# WORK INSTRUCTION
I need each line of the entries below that includes the string "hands".

# DATASET RECORDS
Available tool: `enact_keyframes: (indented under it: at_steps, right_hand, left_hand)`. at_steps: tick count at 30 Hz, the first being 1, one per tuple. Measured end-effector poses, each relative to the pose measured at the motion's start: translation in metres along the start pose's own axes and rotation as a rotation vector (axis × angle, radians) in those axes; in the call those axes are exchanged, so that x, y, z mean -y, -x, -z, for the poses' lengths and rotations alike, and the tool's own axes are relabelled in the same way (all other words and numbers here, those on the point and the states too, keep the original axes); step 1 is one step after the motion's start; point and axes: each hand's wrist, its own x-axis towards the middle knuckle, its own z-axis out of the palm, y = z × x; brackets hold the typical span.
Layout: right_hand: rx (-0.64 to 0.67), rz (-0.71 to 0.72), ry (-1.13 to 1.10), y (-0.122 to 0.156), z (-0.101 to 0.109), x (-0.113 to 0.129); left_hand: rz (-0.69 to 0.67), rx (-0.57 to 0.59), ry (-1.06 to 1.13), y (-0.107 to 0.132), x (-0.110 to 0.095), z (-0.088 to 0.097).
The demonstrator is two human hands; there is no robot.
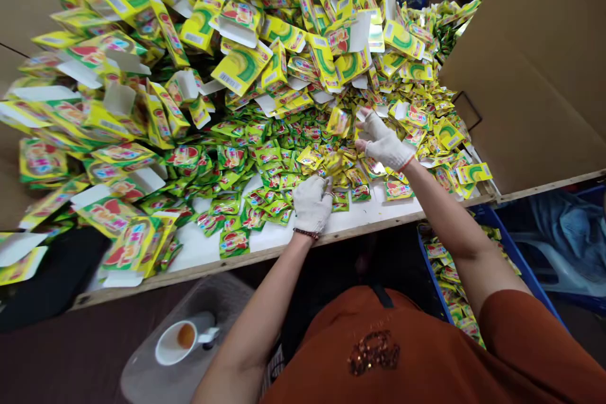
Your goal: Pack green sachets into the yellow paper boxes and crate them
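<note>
My left hand, in a white knit glove with bare fingertips, rests low over the small sachets near the table's front edge. Its fingers are curled and mostly hidden from above; what they hold, if anything, does not show. Just beyond them a yellow sachet is blurred. Farther right, my right hand wears the same kind of glove. Its fingers are spread and point left above yellow sachets, with nothing visible in them. A small yellow box lies left of its fingertips. Green sachets spread across the middle.
Yellow fruit-print boxes, many with open flaps, are heaped behind and to the left. A cardboard wall borders the right side. Below the table are a blue crate of packets and a stool bearing a white cup.
</note>
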Motion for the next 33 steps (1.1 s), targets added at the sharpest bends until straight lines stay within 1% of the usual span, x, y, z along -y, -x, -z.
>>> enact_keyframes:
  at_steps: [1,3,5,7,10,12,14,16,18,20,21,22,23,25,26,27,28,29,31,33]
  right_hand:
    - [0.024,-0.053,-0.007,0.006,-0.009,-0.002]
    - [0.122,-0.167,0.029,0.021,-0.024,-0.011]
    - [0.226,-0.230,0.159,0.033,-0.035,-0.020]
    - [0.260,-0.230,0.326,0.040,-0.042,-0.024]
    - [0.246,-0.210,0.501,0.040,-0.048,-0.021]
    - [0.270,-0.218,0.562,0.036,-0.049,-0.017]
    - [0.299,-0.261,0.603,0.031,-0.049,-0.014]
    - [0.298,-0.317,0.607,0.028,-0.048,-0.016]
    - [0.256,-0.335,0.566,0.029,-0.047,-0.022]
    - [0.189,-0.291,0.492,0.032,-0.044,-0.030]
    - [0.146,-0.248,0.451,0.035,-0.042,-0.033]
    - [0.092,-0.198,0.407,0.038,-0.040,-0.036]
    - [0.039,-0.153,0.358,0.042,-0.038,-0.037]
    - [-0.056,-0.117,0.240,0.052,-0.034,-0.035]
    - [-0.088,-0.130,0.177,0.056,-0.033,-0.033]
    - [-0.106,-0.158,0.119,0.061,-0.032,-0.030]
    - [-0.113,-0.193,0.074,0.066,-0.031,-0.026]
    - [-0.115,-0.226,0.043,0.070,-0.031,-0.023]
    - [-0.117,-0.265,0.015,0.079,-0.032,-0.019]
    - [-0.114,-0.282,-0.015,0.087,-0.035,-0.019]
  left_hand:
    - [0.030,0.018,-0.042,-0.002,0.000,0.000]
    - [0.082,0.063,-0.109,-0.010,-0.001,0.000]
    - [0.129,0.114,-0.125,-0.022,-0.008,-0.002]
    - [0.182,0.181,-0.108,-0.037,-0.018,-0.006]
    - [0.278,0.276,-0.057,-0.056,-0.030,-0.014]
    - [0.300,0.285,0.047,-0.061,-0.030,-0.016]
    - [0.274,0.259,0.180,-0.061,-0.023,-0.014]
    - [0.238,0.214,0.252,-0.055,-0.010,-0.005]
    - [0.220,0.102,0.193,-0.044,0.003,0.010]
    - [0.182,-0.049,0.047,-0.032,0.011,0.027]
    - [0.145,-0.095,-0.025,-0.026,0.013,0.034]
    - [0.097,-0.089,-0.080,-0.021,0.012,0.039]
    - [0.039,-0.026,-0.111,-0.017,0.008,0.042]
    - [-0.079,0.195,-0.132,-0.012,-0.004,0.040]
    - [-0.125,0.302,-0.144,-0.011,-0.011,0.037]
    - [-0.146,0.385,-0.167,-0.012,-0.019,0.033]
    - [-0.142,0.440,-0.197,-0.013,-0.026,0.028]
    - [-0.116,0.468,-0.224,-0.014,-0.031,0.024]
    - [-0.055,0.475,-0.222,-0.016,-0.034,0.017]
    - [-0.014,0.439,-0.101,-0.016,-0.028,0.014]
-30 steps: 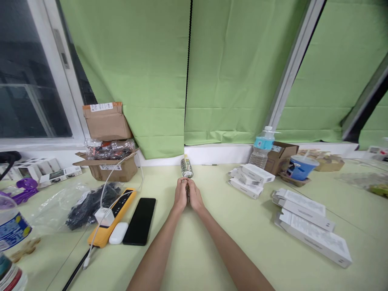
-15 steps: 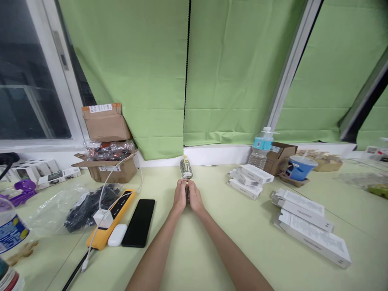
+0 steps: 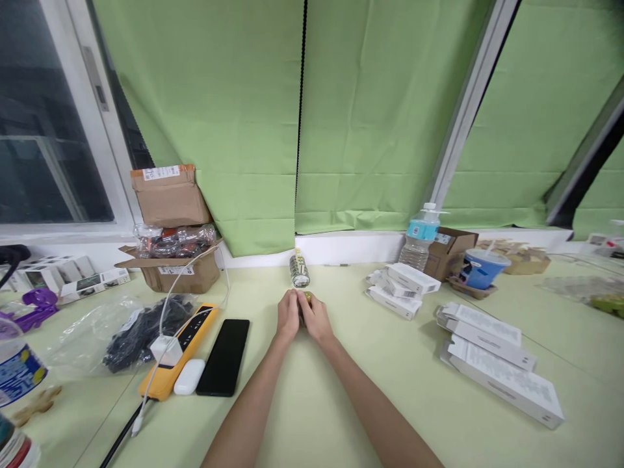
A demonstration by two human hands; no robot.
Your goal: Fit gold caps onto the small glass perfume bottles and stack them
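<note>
In the head view, the left hand (image 3: 288,313) and the right hand (image 3: 316,316) meet low over the middle of the bench (image 3: 312,403), their fingers curled in and brought close together around a small object (image 3: 307,297). Both have hold of it; a yellowish bit shows at the top between them and a dark strip lower down, while the rest is hidden by the fingers, so I cannot tell what it is. Just beyond the fingertips, apart from them, is a shiny patterned cylinder (image 3: 299,272), near the white ledge under the green blinds (image 3: 390,117). A thin pen (image 3: 336,264) lies to its right. Left of the forearms are a black phone (image 3: 223,357), a small white case (image 3: 190,377) just beside it, and an orange power strip (image 3: 160,383) carrying a white plug (image 3: 167,351). Behind these sits an open cardboard box (image 3: 180,276) with another box (image 3: 170,200) on top. To the right are a stack of white boxes (image 3: 402,286), longer white cartons (image 3: 504,380), an upright water bottle (image 3: 422,232) and a blue cup (image 3: 482,271).
</note>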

# YOUR SOLUTION
The demonstrator is two human hands; there is no robot.
A demonstration by two human hands; no robot.

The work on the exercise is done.